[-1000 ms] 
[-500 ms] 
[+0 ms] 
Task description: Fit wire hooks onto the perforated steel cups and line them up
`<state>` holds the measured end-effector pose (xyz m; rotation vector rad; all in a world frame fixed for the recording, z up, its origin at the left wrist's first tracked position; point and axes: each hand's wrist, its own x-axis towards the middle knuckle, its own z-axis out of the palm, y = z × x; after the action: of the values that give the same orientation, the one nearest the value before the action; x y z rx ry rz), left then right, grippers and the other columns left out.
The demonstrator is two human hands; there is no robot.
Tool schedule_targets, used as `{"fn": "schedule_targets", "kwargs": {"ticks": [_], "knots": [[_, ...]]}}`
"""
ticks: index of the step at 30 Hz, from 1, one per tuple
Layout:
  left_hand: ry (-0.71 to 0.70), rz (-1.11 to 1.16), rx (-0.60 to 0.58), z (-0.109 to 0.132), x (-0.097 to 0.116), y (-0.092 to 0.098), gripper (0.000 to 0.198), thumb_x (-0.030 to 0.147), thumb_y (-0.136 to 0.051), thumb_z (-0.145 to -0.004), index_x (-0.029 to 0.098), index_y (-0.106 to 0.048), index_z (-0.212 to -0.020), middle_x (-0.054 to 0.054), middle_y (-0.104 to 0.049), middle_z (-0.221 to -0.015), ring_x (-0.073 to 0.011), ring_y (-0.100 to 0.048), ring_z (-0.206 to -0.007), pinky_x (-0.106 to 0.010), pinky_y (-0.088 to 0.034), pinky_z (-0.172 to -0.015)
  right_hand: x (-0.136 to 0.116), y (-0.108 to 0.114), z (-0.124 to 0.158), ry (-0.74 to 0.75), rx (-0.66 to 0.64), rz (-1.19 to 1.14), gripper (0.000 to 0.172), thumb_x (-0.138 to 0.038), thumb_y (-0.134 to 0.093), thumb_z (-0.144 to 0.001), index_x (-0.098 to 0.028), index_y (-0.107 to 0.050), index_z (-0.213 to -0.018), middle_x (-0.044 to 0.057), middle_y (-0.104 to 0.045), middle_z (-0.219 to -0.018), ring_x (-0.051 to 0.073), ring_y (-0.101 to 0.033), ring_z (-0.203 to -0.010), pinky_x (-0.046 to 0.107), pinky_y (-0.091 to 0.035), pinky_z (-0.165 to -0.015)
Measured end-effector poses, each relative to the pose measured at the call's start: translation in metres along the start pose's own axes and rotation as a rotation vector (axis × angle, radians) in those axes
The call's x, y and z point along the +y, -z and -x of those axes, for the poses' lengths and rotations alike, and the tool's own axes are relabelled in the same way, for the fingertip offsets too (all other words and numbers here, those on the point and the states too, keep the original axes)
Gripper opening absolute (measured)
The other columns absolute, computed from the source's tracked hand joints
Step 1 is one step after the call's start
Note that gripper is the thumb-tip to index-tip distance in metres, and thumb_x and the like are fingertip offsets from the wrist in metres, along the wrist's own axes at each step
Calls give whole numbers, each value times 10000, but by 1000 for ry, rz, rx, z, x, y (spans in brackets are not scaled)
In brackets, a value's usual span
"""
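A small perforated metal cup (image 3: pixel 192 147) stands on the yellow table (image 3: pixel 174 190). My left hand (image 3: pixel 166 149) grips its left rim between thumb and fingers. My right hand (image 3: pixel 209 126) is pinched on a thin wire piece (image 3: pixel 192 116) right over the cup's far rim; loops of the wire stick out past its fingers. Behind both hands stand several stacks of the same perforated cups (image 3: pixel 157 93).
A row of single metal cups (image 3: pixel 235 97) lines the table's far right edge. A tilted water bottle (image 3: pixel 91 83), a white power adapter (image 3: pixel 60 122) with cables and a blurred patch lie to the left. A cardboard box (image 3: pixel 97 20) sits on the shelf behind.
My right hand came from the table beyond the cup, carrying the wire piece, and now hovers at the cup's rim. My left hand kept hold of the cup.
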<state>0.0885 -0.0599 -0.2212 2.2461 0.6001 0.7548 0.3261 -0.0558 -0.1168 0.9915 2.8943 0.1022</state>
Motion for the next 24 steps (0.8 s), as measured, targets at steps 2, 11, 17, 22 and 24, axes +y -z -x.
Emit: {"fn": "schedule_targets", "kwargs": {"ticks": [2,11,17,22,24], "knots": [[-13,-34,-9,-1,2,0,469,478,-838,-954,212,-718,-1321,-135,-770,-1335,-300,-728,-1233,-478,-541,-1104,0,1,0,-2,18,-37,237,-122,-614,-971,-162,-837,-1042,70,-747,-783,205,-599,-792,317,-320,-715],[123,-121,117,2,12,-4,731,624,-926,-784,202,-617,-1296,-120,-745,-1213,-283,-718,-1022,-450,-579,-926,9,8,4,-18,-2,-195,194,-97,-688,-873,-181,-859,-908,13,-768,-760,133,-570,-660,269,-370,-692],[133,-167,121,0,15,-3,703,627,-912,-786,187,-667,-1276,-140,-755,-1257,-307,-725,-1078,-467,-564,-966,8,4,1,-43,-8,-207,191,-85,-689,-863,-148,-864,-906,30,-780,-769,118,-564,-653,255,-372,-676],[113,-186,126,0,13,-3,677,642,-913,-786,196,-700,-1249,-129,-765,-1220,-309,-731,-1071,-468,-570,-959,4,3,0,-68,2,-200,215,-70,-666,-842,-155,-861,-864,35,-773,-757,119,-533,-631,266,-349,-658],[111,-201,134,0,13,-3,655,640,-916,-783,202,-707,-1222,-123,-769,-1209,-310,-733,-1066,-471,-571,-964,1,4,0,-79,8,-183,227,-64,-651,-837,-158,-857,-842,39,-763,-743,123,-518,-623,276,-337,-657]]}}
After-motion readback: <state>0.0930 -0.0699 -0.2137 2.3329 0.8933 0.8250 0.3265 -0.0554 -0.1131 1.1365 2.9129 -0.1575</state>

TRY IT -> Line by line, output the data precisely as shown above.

TASK RESPONSE ->
[-1000 ms] 
[-500 ms] 
[+0 ms] 
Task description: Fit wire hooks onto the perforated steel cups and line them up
`<state>` holds the measured end-effector pose (xyz m; rotation vector rad; all in a world frame fixed for the recording, z up, its origin at the left wrist's first tracked position; point and axes: each hand's wrist, its own x-axis towards the middle knuckle, its own z-axis out of the palm, y = z × x; after the action: of the values that give the same orientation, the one nearest the value before the action; x y z rx ry rz), left then right, grippers and the other columns left out.
The demonstrator is two human hands; there is no robot.
Tool schedule_targets, used as `{"fn": "schedule_targets", "kwargs": {"ticks": [_], "knots": [[_, ...]]}}`
"""
ticks: index of the step at 30 Hz, from 1, one per tuple
Layout:
  left_hand: ry (-0.71 to 0.70), rz (-1.11 to 1.16), rx (-0.60 to 0.58), z (-0.109 to 0.132), x (-0.097 to 0.116), y (-0.092 to 0.098), gripper (0.000 to 0.198), thumb_x (-0.030 to 0.147), thumb_y (-0.136 to 0.051), thumb_z (-0.145 to -0.004), index_x (-0.029 to 0.098), index_y (-0.106 to 0.048), index_z (-0.212 to -0.020), middle_x (-0.054 to 0.054), middle_y (-0.104 to 0.049), middle_z (-0.221 to -0.015), ring_x (-0.073 to 0.011), ring_y (-0.100 to 0.048), ring_z (-0.206 to -0.007), pinky_x (-0.106 to 0.010), pinky_y (-0.088 to 0.034), pinky_z (-0.172 to -0.015)
  right_hand: x (-0.136 to 0.116), y (-0.108 to 0.114), z (-0.124 to 0.158), ry (-0.74 to 0.75), rx (-0.66 to 0.64), rz (-1.19 to 1.14), gripper (0.000 to 0.172), thumb_x (-0.138 to 0.038), thumb_y (-0.134 to 0.093), thumb_z (-0.144 to 0.001), index_x (-0.098 to 0.028), index_y (-0.107 to 0.050), index_z (-0.213 to -0.018), middle_x (-0.044 to 0.057), middle_y (-0.104 to 0.045), middle_z (-0.219 to -0.018), ring_x (-0.051 to 0.073), ring_y (-0.101 to 0.033), ring_z (-0.203 to -0.010), pinky_x (-0.046 to 0.107), pinky_y (-0.091 to 0.035), pinky_z (-0.165 to -0.015)
Measured end-effector poses, each relative to the pose measured at the call's start: translation in metres along the start pose's own axes and rotation as a rotation vector (axis × angle, radians) in those axes
The call's x, y and z point along the +y, -z and -x of those axes, for the poses' lengths and rotations alike, and the tool's own axes are relabelled in the same way, for the fingertip offsets too (all other words and numbers here, those on the point and the states too, keep the original axes)
Gripper opening absolute (measured)
The other columns absolute, computed from the source's tracked hand joints
Step 1 is one step after the call's start
Note that gripper is the thumb-tip to index-tip distance in metres, and thumb_x and the like are fingertip offsets from the wrist in metres, along the wrist's own axes at each step
Calls give whole numbers, each value times 10000, but by 1000 for ry, rz, rx, z, x, y (spans in brackets are not scaled)
In brackets, a value's usual span
"""
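A small perforated metal cup (image 3: pixel 192 147) stands on the yellow table (image 3: pixel 174 190). My left hand (image 3: pixel 166 149) grips its left rim between thumb and fingers. My right hand (image 3: pixel 209 126) is pinched on a thin wire piece (image 3: pixel 192 116) right over the cup's far rim; loops of the wire stick out past its fingers. Behind both hands stand several stacks of the same perforated cups (image 3: pixel 157 93).
A row of single metal cups (image 3: pixel 235 97) lines the table's far right edge. A tilted water bottle (image 3: pixel 91 83), a white power adapter (image 3: pixel 60 122) with cables and a blurred patch lie to the left. A cardboard box (image 3: pixel 97 20) sits on the shelf behind.
My right hand came from the table beyond the cup, carrying the wire piece, and now hovers at the cup's rim. My left hand kept hold of the cup.
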<state>0.0885 -0.0599 -0.2212 2.2461 0.6001 0.7548 0.3261 -0.0558 -0.1168 0.9915 2.8943 0.1022</state>
Motion for the next 24 steps (0.8 s), as measured, targets at steps 2, 11, 17, 22 and 24, axes +y -z -x.
Emit: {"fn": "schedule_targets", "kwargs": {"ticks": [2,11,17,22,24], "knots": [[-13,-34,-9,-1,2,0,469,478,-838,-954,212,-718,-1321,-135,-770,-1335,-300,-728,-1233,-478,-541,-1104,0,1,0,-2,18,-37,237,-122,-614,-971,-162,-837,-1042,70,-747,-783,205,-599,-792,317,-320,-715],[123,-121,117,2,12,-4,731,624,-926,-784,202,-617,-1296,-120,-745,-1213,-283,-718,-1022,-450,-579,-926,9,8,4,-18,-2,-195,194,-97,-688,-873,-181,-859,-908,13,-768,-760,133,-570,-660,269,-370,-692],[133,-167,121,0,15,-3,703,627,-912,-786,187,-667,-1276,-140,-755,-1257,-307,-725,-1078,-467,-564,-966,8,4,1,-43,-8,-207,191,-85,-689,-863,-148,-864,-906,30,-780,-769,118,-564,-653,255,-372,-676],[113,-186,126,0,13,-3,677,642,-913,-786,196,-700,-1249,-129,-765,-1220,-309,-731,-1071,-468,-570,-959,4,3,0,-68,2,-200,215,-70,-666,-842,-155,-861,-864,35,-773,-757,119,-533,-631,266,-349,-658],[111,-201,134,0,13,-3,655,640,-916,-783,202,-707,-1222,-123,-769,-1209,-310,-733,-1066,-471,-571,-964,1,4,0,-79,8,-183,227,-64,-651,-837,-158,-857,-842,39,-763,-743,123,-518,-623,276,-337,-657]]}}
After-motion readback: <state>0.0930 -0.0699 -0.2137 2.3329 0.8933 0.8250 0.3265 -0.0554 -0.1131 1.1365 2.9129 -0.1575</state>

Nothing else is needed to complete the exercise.